*** Begin section ***

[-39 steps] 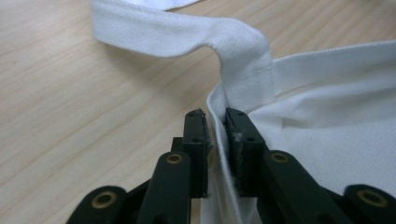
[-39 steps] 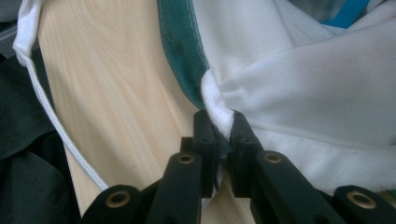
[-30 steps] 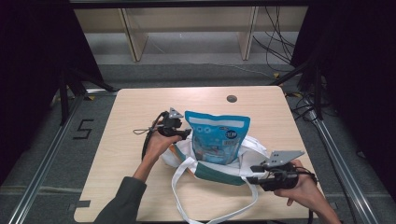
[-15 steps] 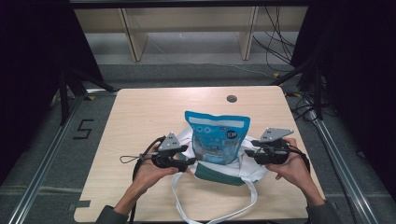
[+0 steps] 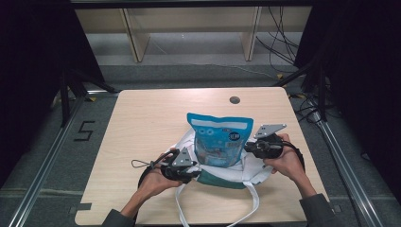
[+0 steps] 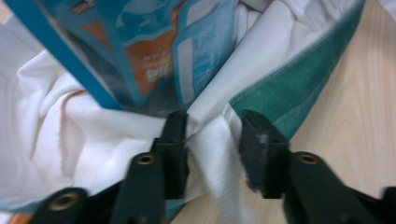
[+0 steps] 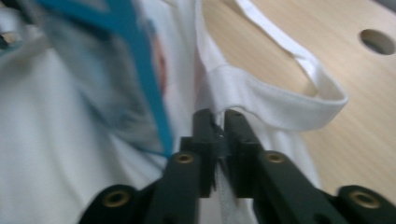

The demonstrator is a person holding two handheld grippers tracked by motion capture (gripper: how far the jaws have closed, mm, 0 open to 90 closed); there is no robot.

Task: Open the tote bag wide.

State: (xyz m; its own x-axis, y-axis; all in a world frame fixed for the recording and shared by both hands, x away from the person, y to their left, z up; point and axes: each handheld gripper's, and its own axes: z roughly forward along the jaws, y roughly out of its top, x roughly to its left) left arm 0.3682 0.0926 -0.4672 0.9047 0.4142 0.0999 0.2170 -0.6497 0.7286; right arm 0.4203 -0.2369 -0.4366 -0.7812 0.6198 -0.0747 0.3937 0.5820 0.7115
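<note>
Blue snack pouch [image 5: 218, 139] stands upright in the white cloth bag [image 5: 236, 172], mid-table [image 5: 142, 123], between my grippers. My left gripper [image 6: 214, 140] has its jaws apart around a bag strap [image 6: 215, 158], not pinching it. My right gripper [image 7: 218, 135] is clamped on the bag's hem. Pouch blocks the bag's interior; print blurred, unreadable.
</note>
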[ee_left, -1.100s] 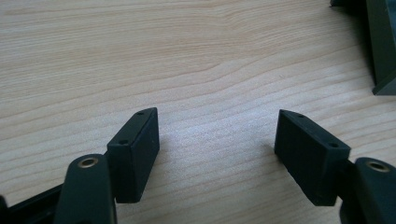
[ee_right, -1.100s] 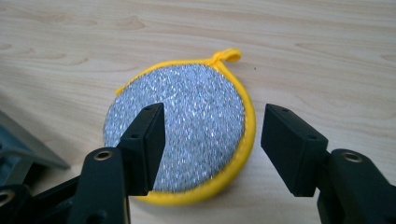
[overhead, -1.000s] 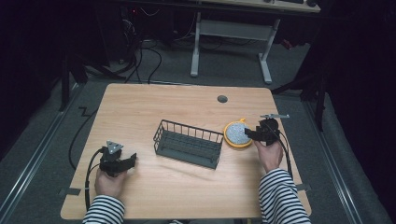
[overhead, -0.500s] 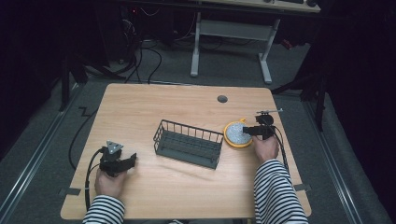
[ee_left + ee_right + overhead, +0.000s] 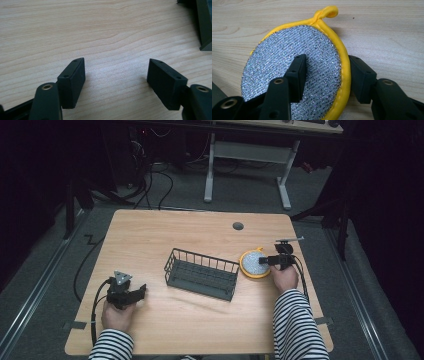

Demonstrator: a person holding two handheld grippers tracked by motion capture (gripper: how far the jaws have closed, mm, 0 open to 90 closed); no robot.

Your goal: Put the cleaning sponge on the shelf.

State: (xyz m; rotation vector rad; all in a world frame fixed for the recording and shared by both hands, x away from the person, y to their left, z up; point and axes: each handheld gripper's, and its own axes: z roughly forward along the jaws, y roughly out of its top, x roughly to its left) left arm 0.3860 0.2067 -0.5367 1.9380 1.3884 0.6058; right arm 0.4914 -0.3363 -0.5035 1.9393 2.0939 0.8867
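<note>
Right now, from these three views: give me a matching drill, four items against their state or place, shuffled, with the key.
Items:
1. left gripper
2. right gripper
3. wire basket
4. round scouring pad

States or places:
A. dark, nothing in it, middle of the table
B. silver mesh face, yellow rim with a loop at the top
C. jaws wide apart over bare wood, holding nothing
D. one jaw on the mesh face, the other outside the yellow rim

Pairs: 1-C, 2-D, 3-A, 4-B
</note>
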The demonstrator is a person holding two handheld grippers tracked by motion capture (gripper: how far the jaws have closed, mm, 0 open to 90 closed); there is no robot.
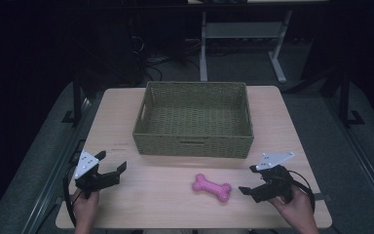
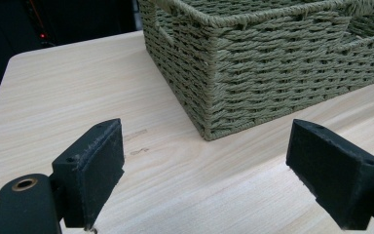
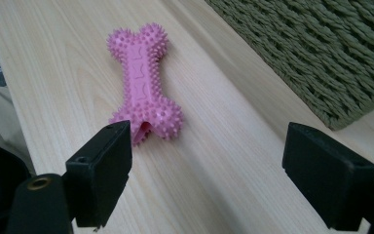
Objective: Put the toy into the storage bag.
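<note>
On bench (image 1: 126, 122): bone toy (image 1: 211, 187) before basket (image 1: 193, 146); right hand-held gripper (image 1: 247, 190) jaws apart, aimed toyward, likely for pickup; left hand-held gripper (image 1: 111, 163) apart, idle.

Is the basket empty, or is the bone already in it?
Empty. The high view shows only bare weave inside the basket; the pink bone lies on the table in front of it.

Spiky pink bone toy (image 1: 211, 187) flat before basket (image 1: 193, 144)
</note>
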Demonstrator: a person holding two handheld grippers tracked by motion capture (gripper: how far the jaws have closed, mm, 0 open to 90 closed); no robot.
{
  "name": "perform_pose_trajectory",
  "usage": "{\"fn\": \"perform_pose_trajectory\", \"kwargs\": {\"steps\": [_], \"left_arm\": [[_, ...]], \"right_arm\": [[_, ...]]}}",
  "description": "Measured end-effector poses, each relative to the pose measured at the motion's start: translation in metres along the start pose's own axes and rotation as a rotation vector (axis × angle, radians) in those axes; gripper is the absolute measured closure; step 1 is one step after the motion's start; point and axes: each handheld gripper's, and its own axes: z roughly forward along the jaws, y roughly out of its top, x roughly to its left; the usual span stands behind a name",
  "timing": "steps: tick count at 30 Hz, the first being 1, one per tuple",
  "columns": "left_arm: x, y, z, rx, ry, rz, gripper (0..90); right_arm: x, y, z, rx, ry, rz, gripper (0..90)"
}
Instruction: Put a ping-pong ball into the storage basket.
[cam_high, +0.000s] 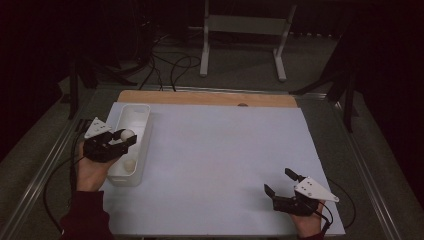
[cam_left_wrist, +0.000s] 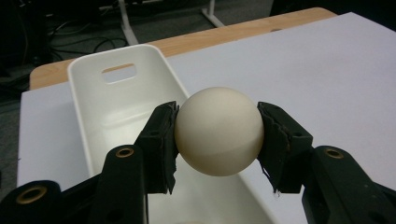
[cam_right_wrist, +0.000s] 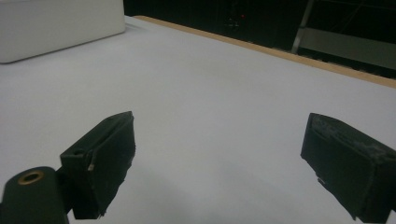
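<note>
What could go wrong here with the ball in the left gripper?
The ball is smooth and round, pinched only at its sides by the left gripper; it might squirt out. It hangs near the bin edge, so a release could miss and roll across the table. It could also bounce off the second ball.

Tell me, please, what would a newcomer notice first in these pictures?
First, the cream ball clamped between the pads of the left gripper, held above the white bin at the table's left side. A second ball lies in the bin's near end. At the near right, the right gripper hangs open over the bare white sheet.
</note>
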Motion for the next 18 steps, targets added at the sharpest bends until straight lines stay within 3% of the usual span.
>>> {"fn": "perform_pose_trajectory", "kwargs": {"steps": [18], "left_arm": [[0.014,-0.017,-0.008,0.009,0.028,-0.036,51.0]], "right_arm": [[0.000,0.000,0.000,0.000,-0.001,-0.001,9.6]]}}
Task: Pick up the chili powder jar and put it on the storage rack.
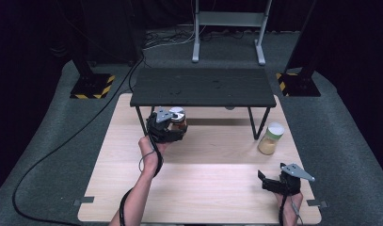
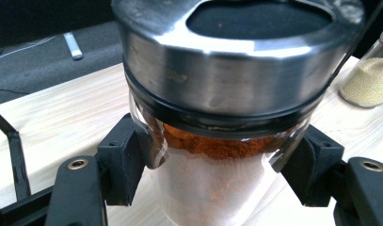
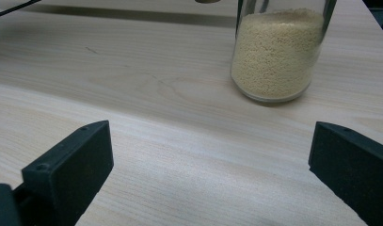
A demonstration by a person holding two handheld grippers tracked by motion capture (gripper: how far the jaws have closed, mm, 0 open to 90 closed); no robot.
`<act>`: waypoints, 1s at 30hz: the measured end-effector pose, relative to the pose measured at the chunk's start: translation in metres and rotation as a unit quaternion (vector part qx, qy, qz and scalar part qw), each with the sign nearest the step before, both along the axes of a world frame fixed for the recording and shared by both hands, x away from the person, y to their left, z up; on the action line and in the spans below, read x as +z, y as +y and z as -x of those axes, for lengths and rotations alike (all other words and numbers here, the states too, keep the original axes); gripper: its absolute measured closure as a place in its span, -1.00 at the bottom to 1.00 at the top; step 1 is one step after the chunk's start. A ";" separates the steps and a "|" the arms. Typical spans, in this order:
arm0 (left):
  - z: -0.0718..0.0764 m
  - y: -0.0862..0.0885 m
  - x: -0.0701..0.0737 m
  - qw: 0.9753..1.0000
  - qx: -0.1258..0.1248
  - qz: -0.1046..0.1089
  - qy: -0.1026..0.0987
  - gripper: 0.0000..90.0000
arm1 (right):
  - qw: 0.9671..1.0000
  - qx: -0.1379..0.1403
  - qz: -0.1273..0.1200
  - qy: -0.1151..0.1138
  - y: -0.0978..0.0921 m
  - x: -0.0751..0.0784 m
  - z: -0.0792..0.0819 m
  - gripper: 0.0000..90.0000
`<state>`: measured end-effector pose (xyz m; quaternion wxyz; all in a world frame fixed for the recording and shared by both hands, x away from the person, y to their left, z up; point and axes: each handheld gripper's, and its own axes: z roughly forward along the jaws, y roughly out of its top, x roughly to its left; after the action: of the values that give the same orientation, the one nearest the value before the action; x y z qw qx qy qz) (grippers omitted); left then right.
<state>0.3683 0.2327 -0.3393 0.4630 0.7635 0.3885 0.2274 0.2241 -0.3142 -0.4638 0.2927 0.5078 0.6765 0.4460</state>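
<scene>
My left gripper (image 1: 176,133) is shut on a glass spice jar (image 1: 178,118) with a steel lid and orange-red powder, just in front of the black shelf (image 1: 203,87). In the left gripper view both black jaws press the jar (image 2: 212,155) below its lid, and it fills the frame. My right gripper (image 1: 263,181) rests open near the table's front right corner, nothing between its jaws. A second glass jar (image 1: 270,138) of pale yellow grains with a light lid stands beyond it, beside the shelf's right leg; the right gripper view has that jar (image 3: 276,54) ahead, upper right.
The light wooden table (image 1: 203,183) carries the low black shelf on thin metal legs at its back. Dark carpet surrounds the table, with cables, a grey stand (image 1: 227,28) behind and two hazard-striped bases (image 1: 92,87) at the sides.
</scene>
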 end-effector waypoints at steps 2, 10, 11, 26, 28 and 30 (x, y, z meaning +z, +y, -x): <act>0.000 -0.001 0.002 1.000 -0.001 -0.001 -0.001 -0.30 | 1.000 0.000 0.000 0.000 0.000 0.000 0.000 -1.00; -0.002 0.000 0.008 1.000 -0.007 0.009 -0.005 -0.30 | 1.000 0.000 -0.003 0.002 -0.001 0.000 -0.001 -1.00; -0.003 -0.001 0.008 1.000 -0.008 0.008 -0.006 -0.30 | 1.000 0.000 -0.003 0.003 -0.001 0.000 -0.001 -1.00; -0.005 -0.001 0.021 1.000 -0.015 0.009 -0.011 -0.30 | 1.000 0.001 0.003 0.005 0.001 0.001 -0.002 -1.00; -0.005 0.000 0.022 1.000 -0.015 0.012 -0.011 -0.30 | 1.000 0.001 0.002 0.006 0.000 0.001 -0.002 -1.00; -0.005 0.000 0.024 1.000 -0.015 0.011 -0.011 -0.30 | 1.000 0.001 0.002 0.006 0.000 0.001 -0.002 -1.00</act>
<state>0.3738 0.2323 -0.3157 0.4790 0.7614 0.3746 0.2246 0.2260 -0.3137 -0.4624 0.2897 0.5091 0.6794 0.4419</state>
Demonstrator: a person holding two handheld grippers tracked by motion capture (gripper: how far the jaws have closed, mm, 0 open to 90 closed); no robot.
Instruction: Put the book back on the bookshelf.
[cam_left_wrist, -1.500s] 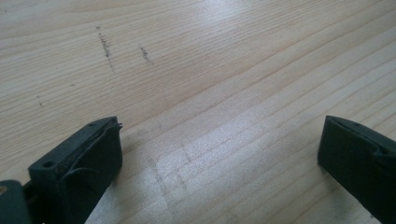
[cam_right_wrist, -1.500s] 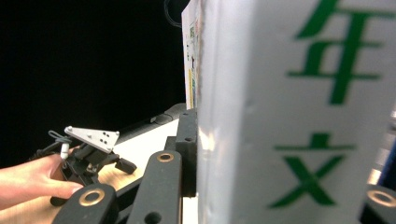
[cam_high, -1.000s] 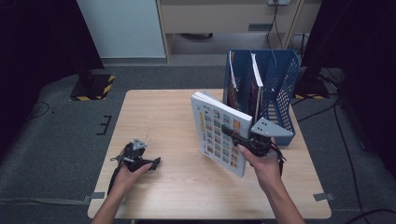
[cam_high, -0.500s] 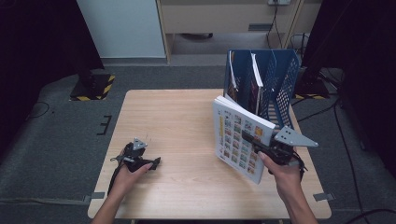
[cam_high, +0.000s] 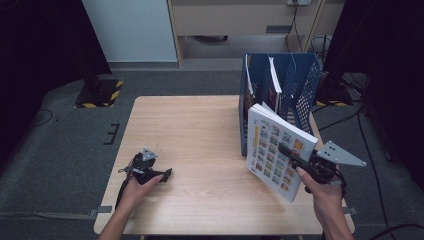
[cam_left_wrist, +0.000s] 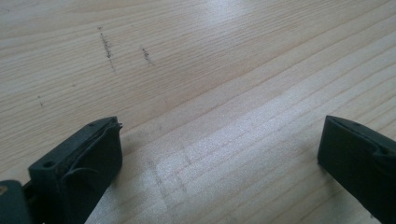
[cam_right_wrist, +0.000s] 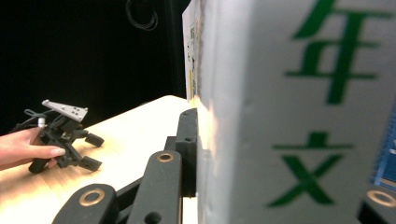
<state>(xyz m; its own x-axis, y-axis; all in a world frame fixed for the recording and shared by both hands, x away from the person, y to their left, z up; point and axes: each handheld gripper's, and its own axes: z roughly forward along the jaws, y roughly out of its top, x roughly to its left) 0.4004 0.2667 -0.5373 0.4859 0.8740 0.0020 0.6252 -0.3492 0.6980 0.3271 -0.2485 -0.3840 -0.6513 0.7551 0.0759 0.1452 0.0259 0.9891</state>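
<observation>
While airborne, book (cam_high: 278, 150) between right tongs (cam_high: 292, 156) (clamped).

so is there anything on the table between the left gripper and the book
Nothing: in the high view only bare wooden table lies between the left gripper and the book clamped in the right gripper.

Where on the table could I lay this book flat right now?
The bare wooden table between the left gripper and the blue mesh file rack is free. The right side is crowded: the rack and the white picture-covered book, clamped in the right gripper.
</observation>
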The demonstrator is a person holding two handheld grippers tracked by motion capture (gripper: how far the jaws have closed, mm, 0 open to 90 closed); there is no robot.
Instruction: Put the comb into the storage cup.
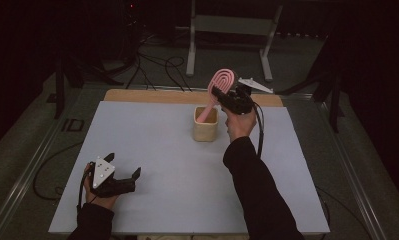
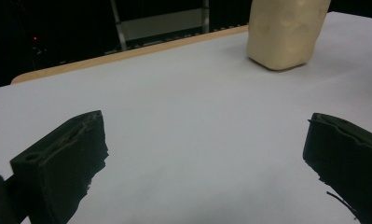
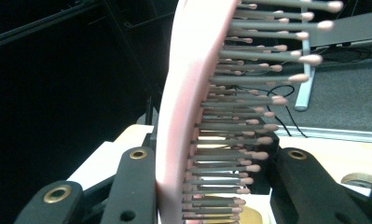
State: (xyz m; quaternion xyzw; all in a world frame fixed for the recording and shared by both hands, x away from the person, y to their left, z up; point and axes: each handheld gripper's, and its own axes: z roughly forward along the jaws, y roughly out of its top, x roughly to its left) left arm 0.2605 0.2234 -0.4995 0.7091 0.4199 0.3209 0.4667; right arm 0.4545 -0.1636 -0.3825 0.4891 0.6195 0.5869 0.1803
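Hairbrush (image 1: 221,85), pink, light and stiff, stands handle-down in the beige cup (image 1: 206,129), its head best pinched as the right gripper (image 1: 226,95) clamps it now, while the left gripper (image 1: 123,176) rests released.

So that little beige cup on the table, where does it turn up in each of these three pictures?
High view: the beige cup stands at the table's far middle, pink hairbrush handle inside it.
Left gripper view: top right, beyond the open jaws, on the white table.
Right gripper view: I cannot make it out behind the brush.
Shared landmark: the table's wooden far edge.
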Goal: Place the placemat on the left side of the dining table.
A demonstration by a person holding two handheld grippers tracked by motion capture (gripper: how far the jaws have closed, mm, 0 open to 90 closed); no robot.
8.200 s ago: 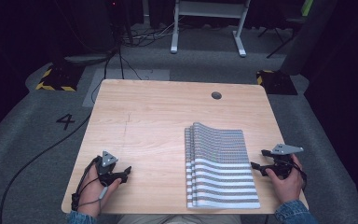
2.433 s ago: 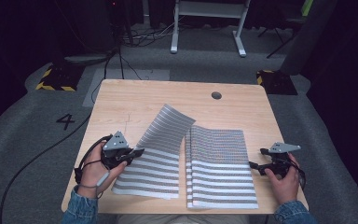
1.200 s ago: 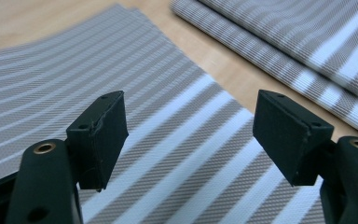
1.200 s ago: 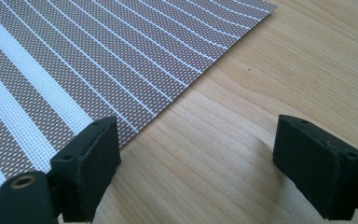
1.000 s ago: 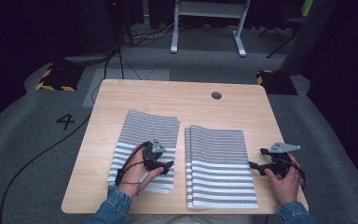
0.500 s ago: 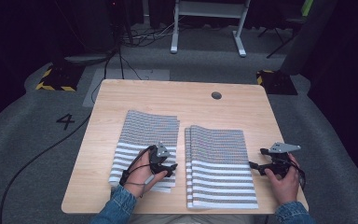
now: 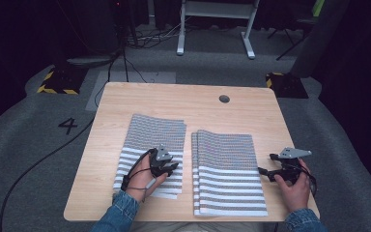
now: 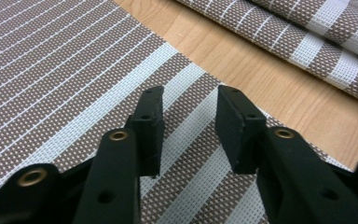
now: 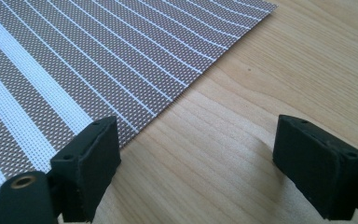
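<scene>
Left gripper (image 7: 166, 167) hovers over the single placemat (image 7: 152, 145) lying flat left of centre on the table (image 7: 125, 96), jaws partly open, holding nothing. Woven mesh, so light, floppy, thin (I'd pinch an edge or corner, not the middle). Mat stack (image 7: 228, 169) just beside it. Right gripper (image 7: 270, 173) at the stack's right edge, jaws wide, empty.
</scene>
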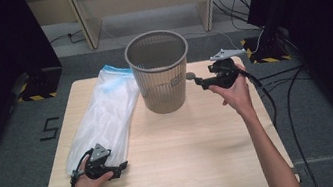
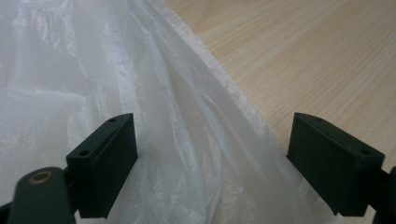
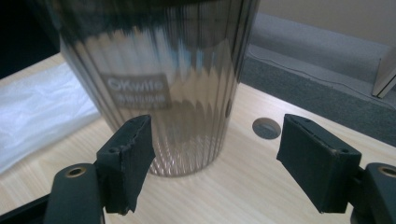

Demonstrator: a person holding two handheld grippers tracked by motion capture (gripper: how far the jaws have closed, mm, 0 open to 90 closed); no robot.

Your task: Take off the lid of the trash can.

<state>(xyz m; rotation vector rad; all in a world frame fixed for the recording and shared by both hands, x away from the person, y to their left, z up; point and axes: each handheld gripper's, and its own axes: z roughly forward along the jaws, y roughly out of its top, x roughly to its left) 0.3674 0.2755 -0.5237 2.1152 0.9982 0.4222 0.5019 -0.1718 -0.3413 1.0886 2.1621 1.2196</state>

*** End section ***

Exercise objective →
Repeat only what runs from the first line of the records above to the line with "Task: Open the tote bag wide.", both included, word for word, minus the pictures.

Exercise solution →
[-39 steps] 
[-39 steps] 
[-30 steps] 
[-15 steps] 
[+0 steps] 
[+0 steps] 
[+0 steps] 

The demonstrator is a person holding two handheld grippers tracked by motion capture (gripper: how far the jaws have closed, mm, 0 open to 90 closed); there is no robot.

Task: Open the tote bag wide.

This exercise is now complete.